We have seen fair Italy, you and I together, but in the days fast coming we may return and look upon its delightful scenes again and again. And when we do, it will be but natural if we linger most and longest where the splendor shines the brightest and deepest, upon this Grand Canal with its broad pathway of quivering gold framed by palaces of alabaster whose traceried windows and pillared façades gleam with rosy light; and after every such visit we shall come back again to the work-a-day world of paved streets and ceaseless clatter, stronger, calmer, better, as though a bit of Heaven’s glory had broken off and fallen in lustrous fragments at our feet.

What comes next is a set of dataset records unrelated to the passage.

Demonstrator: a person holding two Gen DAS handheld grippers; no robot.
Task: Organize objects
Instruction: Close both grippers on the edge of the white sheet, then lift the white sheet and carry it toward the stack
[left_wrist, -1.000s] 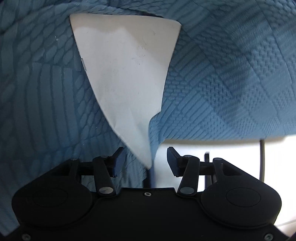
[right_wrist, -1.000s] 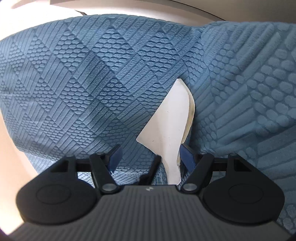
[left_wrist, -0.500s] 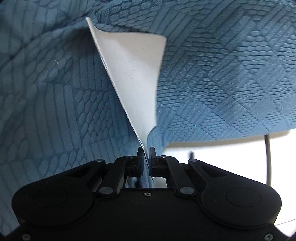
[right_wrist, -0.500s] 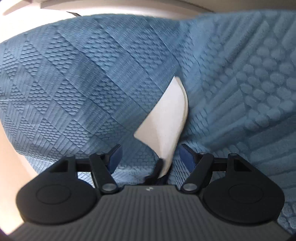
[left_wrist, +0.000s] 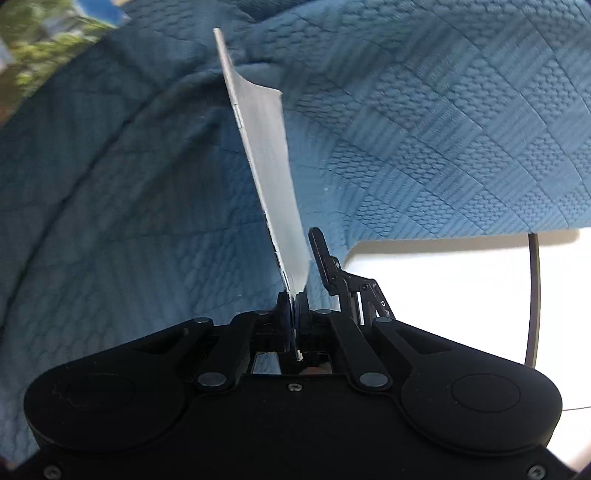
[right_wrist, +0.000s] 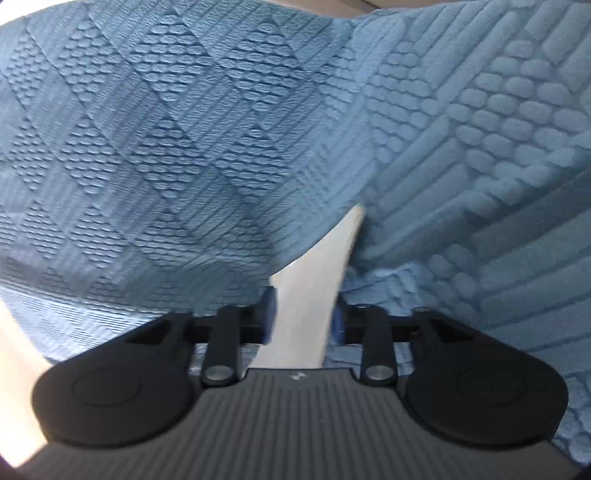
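In the left wrist view, the left gripper (left_wrist: 293, 310) is clenched on the near corner of a turned-back white flap (left_wrist: 266, 155) of the blue textured cloth (left_wrist: 443, 140). The flap stands nearly on edge and runs straight away from the gripper toward the upper left, its long axis in line with the fingers. Just right of the flap a black finger of the right gripper (left_wrist: 325, 258) pokes in, so the 2 tools are close together at the same end of the fold, with the left one already on it. Further right the cloth's edge ends over a bright white surface (left_wrist: 443, 280), where a dark cable (left_wrist: 533, 295) curves down; only this view shows that. In the right wrist view, the right gripper (right_wrist: 303, 317) has a pale strip of the cloth's underside (right_wrist: 317, 288) between its fingers, rising ahead and slightly right into a crease of the cloth. Its jaws are closing; the blur leaves it unclear whether the pads press yet, though I judge not. This view alone shows the coarse raised pattern up close and a strip of beige surface (right_wrist: 18, 343) at the left edge. The next pull likely depends on both ends being caught.
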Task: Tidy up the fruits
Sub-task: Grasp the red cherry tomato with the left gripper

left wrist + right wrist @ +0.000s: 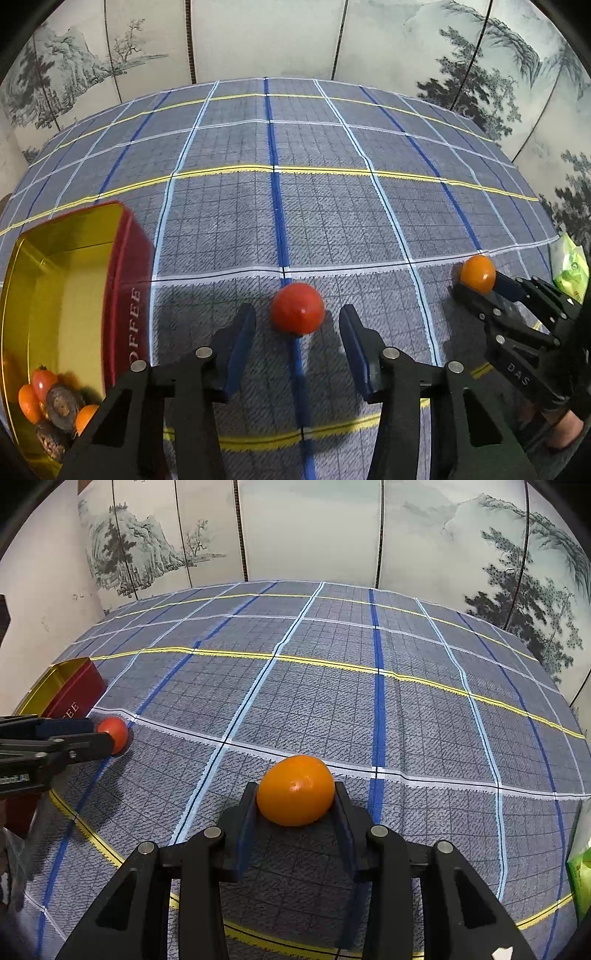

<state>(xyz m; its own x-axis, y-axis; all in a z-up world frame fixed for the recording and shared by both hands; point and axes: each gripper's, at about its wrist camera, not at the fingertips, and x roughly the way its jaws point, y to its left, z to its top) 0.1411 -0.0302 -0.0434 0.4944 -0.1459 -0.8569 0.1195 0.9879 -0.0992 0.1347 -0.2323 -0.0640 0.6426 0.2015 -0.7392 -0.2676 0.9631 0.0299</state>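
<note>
On the checked cloth (406, 709), right jaws clamp the orange fruit (295, 790); left jaws stand apart around the red fruit (297, 308).

Across the surface (314, 206), a blue-grey checked cloth (332, 701) with yellow, white and blue lines. Behind, from nine to three o'clock, a folding screen (258, 37) painted with pines and mountains. At three o'clock, a green packet (570, 267).

Two loose fruits lie on the bench: one red fruit (297, 308) between the left jaws and one orange fruit (295, 790) between the right jaws. One red tin (127, 280) left of the left jaws holds about six more pieces, and one green packet (570, 267) lies right of the right jaws.
</note>
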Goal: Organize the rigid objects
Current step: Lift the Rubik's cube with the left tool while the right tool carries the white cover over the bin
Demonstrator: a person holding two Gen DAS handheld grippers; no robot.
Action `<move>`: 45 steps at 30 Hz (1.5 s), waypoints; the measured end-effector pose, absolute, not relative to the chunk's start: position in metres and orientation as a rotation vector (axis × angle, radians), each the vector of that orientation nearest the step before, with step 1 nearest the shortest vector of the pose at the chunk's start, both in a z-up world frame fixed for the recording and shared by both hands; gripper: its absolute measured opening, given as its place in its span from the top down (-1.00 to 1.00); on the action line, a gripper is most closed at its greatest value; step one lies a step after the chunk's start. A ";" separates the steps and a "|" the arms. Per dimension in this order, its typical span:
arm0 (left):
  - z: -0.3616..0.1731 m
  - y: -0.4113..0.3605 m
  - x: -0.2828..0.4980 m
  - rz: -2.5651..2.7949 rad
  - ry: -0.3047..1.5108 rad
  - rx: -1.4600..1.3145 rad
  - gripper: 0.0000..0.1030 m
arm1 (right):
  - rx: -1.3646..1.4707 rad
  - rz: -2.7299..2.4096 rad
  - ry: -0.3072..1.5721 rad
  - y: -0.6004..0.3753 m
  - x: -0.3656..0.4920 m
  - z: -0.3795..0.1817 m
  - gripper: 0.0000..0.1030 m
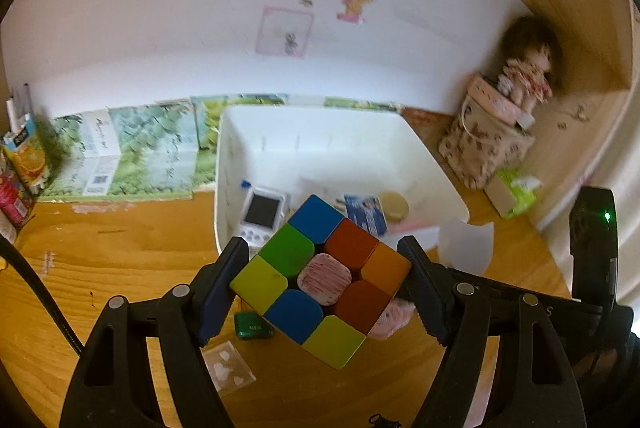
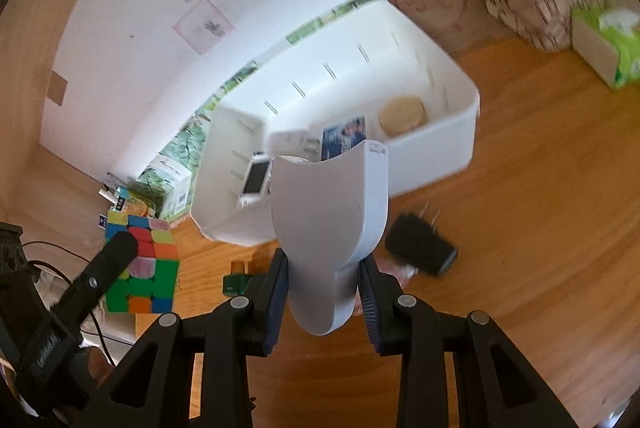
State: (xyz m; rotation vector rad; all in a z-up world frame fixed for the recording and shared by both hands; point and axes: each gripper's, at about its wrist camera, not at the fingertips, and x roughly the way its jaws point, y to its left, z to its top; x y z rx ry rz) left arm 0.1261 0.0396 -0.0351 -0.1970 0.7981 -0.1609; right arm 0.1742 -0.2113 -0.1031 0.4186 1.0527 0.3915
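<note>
Handheld console (image 1: 262, 214) and round tin (image 1: 394, 206) inside bin (image 1: 320, 120)

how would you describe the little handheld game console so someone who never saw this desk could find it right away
Start at the big white bin on the wooden desk by the wall. The handheld game console leans in its left front corner. It is the only white gadget with a dark screen and small buttons; its neighbours are a blue card and a round tan lid.

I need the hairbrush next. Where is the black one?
In the right wrist view, the black hairbrush lies on the wooden table, right of the held white scoop, just in front of the white bin.
</note>
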 end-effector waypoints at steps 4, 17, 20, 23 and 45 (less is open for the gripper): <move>-0.024 0.041 0.131 -0.117 0.763 -0.210 -0.53 | 0.397 0.429 1.017 -0.216 0.186 -0.095 0.35; -0.011 0.028 0.155 0.006 0.709 -0.247 -0.54 | 0.381 0.549 0.944 -0.229 0.231 -0.086 0.35; -0.016 0.027 0.164 0.043 0.713 -0.261 -0.54 | 0.398 0.579 0.928 -0.232 0.239 -0.088 0.35; -0.024 0.026 0.177 0.087 0.727 -0.277 -0.54 | 0.393 0.598 0.902 -0.231 0.246 -0.088 0.34; -0.055 0.020 0.245 0.199 0.772 -0.280 -0.54 | 0.070 0.638 0.682 -0.193 0.275 -0.106 0.33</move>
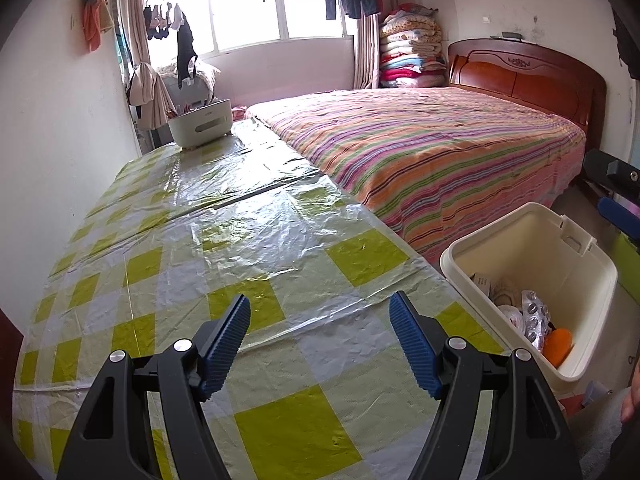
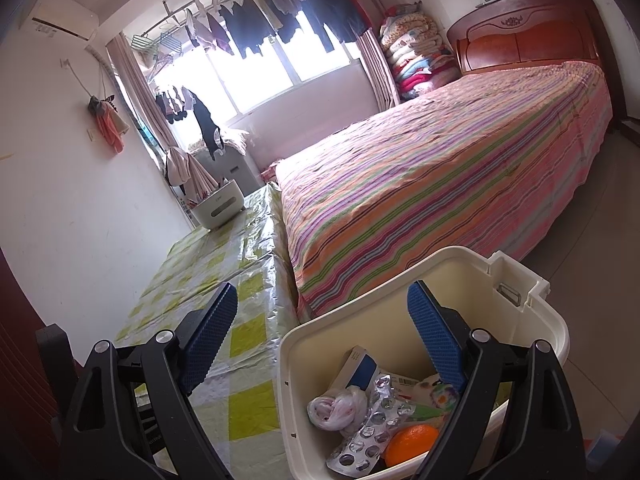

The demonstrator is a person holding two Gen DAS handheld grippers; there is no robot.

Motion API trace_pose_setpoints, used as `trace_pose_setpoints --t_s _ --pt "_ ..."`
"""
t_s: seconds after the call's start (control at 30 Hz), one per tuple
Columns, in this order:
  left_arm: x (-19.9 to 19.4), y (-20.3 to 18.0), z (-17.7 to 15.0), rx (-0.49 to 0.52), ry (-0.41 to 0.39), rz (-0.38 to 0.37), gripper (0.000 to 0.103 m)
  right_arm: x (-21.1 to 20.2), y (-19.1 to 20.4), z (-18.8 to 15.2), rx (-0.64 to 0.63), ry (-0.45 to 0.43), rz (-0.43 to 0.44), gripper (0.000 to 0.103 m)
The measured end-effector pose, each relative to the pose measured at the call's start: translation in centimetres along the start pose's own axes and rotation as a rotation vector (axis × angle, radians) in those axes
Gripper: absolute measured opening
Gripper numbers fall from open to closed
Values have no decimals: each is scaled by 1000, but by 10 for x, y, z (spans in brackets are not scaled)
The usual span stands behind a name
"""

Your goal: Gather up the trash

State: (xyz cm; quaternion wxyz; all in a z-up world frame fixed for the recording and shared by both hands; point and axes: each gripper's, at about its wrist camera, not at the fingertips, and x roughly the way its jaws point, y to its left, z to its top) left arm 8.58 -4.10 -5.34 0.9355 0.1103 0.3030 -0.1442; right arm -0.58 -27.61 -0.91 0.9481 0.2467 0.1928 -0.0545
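A cream plastic bin (image 2: 304,344) stands on the floor between the table and the bed; it also shows in the left wrist view (image 1: 472,252). It holds silver blister packs (image 2: 372,428), an orange peel (image 2: 412,442), a crumpled plastic bag (image 2: 336,406), a blue-and-white box (image 2: 360,370) and other scraps. My right gripper (image 2: 322,312) is open and empty above the bin's left rim. My left gripper (image 1: 320,316) is open and empty over the green-checked tablecloth (image 1: 240,240).
A pale green container (image 1: 200,122) stands at the table's far end by the wall. The striped bed (image 1: 420,152) runs along the table's right side. Folded blankets (image 1: 412,48) are stacked by the headboard. Laundry hangs at the window.
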Motion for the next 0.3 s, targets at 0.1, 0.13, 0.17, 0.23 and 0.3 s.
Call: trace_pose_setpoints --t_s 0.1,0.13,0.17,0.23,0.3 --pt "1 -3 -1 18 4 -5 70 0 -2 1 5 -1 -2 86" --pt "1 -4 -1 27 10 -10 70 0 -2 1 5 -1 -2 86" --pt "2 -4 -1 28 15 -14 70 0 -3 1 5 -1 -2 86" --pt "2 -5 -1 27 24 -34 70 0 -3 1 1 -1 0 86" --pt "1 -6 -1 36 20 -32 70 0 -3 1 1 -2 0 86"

“There is a glorious city in the sea. The sea is in the broad, the narrow streets, Ebbing and flowing; and the salt sea-weed Clings to the marble of her palaces. No track of men, no footsteps to and fro, Lead to her gates. The path. lies over the sea, Invincible; and from the land we went As to a floating city-steering in, And gliding up her streets as in a dream, So smoothly, silently-by many a dome, Mosque-like, and many a stately portico, The statues range along an azure sky; By many a pile, in more than eastern pride, Of old the residence of merchant-kings; The fronts of some, tho’ Time had shattered them, Still glowing with the richest hues of art, As though the wealth within them had run over.”